• Task
Copy out every line of the records in which "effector" can be found.
===== The data
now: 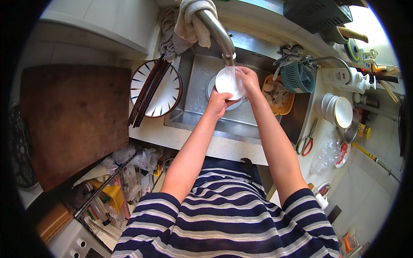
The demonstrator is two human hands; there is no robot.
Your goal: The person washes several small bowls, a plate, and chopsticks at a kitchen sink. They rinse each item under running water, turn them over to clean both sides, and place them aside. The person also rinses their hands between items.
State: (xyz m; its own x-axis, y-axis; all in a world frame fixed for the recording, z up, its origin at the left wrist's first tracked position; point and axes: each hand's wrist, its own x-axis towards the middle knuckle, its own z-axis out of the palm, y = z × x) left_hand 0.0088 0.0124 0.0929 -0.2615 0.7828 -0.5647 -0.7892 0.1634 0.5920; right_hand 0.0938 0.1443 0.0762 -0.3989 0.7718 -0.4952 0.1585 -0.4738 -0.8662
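Observation:
Water runs from the metal faucet (219,30) into a white bowl (222,82), which both my hands hold over the stainless steel sink (198,80). My left hand (219,101) grips the bowl's lower left rim, thumb on the edge. My right hand (249,80) holds its right side. Beneath the bowl, a round pale thing, partly hidden, lies in the basin. A plate with a striped rim (164,96) rests left of the sink, with several dark chopsticks (150,92) across it. Stacked white bowls (343,112) stand on the counter at the right.
A yellow basket (288,104) and a blue utensil basket (297,77) are at the sink's right side. Red-handled scissors (305,145) and a plastic bag (326,154) lie on the right counter. A large wooden board (77,119) is at the left. A cloth (201,37) hangs around the faucet.

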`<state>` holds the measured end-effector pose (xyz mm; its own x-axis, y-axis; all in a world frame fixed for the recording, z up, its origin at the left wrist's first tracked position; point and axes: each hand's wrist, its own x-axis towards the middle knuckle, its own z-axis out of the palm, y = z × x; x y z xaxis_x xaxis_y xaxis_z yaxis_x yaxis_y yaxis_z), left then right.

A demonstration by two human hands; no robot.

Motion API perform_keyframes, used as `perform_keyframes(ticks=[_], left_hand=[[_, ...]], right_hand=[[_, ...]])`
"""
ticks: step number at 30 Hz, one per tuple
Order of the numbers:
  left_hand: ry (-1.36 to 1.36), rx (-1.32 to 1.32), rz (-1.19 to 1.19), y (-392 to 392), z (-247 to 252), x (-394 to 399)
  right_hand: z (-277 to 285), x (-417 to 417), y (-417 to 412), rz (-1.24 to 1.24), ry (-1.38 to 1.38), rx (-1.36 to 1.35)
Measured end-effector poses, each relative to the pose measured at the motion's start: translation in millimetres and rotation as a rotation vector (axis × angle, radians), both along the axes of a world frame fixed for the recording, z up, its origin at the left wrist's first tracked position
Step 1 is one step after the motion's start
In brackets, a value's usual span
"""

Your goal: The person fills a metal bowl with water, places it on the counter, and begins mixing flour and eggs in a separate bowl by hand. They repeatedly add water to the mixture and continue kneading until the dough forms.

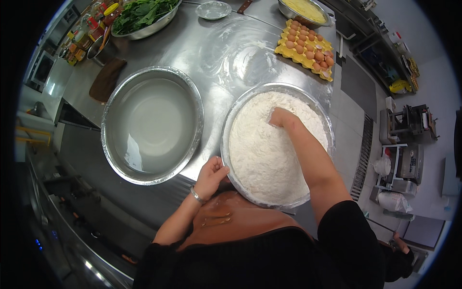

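Observation:
A wide metal bowl (224,132) full of white flour (263,155) stands before me at the table's near edge. My right hand (280,117) is sunk into the flour on the bowl's far side, its fingers hidden. At the near left of this bowl, my left hand (213,175) grips the rim with thumb and curled fingers. Left of the flour, a large metal basin (199,104) holds clear, slightly cloudy liquid (157,123). Neither hand touches that basin.
A yellow tray (279,50) of brown eggs (299,48) and broken shells sits behind the flour. Farther back are leafy greens (144,14), a small floury plate (213,10) and a bowl of yellow food (305,10). Seasoning bottles (83,39) crowd the left; another person's hand (401,244) shows lower right.

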<state>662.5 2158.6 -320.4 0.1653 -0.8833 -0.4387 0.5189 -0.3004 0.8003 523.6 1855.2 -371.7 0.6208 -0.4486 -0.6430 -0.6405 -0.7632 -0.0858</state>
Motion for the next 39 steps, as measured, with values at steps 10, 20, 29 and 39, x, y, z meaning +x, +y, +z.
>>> perform_keyframes(ticks=[10,20,29,39], left_hand=[[-0.003,-0.019,-0.046,-3.3,-1.1,1.8],[-0.036,-0.037,-0.006,-0.2,-9.3,-1.7],[-0.024,-0.001,-0.045,-3.2,3.8,-1.2],[-0.029,-0.041,-0.057,-2.2,-5.3,2.0]], right_hand=[[90.9,-92.6,65.8,-0.121,-0.387,0.041],[11.3,-129.6,15.9,-0.56,-0.412,0.241],[102.8,-111.3,93.5,-0.829,-0.603,0.256],[18.1,-167.6,91.2,-1.599,-0.813,0.649]])
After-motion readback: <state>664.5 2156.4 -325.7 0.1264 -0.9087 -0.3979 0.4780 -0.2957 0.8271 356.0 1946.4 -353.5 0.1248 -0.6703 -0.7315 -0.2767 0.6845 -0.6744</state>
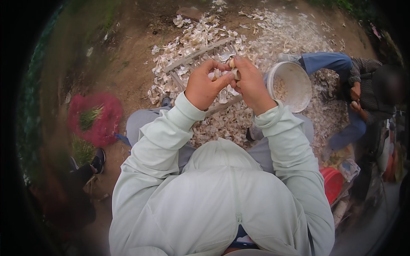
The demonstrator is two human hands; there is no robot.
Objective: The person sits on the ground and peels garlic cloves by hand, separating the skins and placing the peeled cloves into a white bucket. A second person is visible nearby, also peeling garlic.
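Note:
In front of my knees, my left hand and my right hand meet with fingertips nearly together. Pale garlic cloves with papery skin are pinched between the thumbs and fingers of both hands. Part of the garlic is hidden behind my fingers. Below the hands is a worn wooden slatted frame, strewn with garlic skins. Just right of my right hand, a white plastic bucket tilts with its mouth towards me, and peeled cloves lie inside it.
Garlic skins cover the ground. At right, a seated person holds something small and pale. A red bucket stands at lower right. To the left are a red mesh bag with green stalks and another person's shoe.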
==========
• Output of the task
`<state>` holds the measured end-effector pose (xyz mm; its own x-axis, y-axis; all in a world frame fixed for the recording, z up, its origin at the left wrist's first tracked position; point and axes: each hand's wrist, its own x-axis towards the middle knuckle, its own z-axis out of the palm, y = z × x; x y z xaxis_x xaxis_y xaxis_z yaxis_x yaxis_y yaxis_z), left then right.
Measured end-effector poses, each relative to the pose measured at the motion's start: translation in millimetres and rotation as a rotation vector (axis × angle, radians), both along the axes of a world frame fixed for the recording, z up, its origin at the left wrist's first tracked position

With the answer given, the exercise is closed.